GLOVER Street in Stafford is not the most recognisable address, being an insignificant thoroughfare off Foregate Street and the location for several small business enterprises.
But turn the clock back 30 years and Glover Street was home for 12 gipsy families - a total of 20 people who had finally found a much-needed base, having experienced a long-felt prejudice against their Romany roots.
And for Albert Boswell the Glover Street site represented the end of a lifetime of travelling from place to place, never stopping at one site for more than a day and missing out on schooling.
So when the venue was opened in September 1980, Albert was appointed manager of the site which was hidden by high concrete walls and just yards from the Gaol Square roundabout.

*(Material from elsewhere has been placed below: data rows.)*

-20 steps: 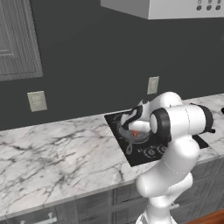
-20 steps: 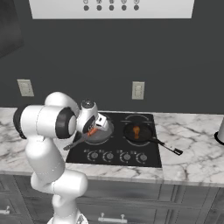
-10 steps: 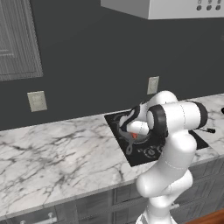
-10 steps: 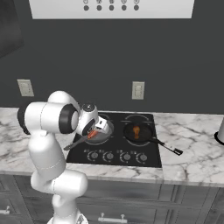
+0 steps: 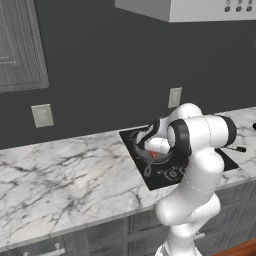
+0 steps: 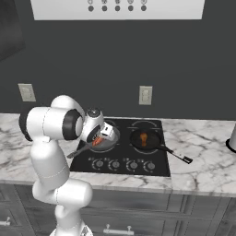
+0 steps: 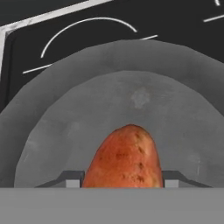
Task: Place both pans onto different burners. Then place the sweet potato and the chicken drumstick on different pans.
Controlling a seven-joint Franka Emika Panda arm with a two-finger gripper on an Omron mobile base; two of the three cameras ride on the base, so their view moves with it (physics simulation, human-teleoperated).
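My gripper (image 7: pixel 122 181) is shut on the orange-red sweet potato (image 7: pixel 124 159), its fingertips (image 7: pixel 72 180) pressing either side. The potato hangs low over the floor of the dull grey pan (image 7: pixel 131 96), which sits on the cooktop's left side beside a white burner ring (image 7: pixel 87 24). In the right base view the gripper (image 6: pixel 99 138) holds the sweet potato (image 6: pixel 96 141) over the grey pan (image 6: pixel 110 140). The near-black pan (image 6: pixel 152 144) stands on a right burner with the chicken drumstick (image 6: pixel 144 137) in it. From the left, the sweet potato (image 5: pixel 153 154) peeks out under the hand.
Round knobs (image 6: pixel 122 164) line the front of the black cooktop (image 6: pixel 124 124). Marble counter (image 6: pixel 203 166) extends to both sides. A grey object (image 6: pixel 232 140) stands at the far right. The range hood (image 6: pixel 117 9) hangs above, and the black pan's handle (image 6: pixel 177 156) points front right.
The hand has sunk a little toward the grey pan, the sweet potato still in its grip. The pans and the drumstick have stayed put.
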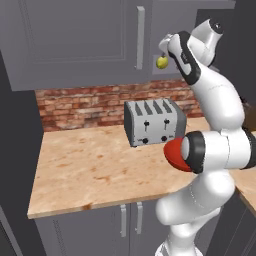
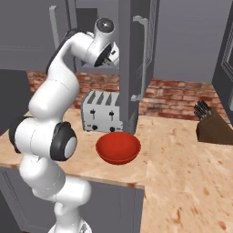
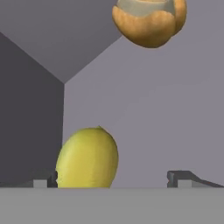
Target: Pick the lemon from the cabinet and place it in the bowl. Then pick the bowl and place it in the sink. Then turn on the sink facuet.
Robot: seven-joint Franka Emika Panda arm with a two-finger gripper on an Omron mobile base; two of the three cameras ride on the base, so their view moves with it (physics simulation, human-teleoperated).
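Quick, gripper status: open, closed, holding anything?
Gripper: open, holding nothing; the lemon sits between its fingertips, nearer one, not yet gripped.

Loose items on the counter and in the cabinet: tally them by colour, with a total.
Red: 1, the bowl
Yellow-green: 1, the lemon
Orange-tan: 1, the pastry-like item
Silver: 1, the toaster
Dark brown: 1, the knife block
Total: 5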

Albert was the last of a long line of gipsies who would prefer to be “on the road”, frequently harking back to his days as a horse dealer, the only tangible memory of which was a sorry-looking cart which he had once raced at some of the countries leading horse fairs.
Back in 1989, Albert told the Newsletter: “We still go to the fairs every summer - up in Coventry and Appleby. There's plenty for me to do, helping with other people's horses; it's not like having your own, though."
He waxed lyrical as he described how the fairs were “great gathering places” for travellers from various parts of the country.
He recalled gipsy races including an illegal trotting race on the Uttoxeter bypass, the carts followed by gipsy businessmen in Rolls-Royce and Mercedes convertibles.
He also called to mind bare knuckle fighting including the 1986 fight between Uttoxeter gypsy Bartley Gorman and haulage contractor Johnny Mellor with £50,000 purse put up by a gipsy syndicate.
Looking around the Glover Street site, he recalled how his father had battled to get the permanent site. “Sadly, he and his generation are no longer around to see it. It's got 12 plots, electricity, showers - in fact, it's a great place," said Albert
Brightly-decorated caravans with cut glass windows replaced the old wooden caravans of his father's generation and he claimed that many of the younger women loved nothing better than to play that typical 20th century game of bingo.
Talk of food and Albert focused on the nearby Stafford Common, his hunting ground for hedgehogs which were a regular part of his diet, putting their carcases on a big fire.
“They blow up like a balloon so I can shave the spikes off with my knife before slicing them open and either boiling them or roasting them.
“They're delicious and taste just like pheasant, and I probably eat about five a week as well as rabbits."
And with that, he went back to his well-equipped caravan to check on the progress of his latest prickly meal.